Exercise prompt: Give back exactly the lines of the data below, starting with the line that has "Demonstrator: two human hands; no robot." and going on through the line that has "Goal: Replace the".

Extracted records:
┌──

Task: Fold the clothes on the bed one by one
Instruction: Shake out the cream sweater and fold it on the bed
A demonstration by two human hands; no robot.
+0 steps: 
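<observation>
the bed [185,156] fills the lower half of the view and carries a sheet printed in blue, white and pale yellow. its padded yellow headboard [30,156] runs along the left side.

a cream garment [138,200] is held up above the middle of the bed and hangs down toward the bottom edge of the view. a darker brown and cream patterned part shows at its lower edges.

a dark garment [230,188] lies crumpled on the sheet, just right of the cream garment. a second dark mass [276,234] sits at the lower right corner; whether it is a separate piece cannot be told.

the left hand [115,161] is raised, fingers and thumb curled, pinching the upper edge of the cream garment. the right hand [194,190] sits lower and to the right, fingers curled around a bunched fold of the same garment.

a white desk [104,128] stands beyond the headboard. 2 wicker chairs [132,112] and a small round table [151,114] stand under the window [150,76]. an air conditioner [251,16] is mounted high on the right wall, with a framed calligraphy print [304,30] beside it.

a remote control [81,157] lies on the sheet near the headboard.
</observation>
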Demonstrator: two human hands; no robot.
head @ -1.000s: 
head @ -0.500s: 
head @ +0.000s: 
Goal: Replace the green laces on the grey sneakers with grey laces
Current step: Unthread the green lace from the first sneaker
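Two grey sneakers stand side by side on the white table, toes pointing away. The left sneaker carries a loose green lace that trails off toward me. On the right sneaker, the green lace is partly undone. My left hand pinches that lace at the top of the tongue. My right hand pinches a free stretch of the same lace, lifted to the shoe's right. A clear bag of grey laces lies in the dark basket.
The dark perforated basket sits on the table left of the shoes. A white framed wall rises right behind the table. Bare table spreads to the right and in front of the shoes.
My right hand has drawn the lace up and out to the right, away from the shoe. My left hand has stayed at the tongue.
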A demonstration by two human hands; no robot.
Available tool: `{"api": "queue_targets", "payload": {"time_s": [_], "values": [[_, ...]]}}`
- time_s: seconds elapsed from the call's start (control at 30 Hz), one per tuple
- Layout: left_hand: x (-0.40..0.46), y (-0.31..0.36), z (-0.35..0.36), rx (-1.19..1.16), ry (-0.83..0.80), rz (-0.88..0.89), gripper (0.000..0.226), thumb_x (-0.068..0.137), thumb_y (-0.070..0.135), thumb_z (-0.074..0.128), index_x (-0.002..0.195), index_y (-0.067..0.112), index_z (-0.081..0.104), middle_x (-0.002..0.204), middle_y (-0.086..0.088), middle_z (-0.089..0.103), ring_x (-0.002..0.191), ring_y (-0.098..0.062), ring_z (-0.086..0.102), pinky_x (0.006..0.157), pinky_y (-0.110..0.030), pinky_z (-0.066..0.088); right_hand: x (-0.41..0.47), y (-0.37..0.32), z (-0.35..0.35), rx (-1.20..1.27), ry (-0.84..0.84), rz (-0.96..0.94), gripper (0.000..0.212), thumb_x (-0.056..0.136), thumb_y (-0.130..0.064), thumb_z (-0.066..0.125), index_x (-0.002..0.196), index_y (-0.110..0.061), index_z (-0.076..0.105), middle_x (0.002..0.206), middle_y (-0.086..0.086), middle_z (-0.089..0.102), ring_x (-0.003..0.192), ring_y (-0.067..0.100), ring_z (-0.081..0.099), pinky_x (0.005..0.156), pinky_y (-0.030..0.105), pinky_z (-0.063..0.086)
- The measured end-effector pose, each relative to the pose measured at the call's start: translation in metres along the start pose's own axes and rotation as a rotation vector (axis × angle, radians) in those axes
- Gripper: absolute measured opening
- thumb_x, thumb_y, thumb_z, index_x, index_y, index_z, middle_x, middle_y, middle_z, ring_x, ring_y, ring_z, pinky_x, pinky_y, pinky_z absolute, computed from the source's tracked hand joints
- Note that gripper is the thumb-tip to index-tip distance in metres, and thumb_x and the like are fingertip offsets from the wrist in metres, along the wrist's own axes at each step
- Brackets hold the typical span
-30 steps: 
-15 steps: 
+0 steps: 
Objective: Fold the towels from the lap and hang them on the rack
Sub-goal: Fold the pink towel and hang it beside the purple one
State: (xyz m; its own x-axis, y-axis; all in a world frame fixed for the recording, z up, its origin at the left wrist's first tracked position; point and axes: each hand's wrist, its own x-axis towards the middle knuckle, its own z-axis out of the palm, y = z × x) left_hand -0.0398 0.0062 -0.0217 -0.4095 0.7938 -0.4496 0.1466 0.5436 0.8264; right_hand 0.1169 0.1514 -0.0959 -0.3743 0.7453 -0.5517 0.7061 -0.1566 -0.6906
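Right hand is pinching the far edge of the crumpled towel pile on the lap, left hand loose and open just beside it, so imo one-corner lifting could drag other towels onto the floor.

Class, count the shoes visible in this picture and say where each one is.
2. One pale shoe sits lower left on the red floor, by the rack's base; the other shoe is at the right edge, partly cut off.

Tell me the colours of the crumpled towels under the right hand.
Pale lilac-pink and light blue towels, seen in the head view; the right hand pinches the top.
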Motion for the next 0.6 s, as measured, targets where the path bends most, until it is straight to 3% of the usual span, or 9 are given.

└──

Solution for this exercise:
Demonstrator: two human hands; no robot.
head @ -1.000s: 
head @ -0.500s: 
head @ +0.000s: 
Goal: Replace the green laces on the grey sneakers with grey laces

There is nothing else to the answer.